PROBLEM DETAILS: Print the listing below again, exactly. Skip the pictures.

● ● ● ● ●

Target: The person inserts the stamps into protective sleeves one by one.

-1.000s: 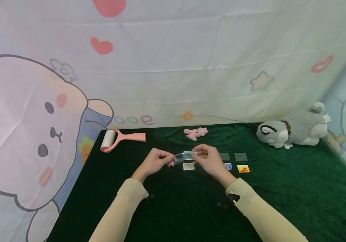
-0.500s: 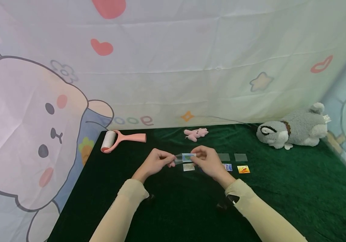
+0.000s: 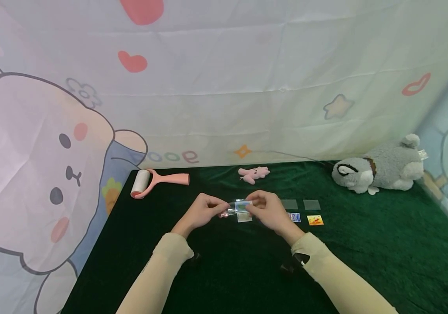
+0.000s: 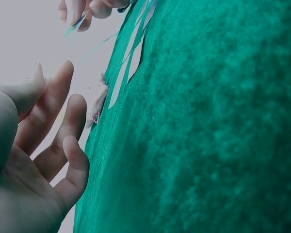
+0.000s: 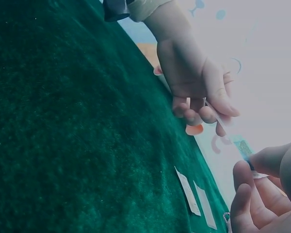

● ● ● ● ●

EXERCISE SOLUTION:
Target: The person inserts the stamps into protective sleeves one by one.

-1.000s: 
-0.500s: 
+0.000s: 
+0.000s: 
+0.000s: 

What appears above is the complete answer to the exercise.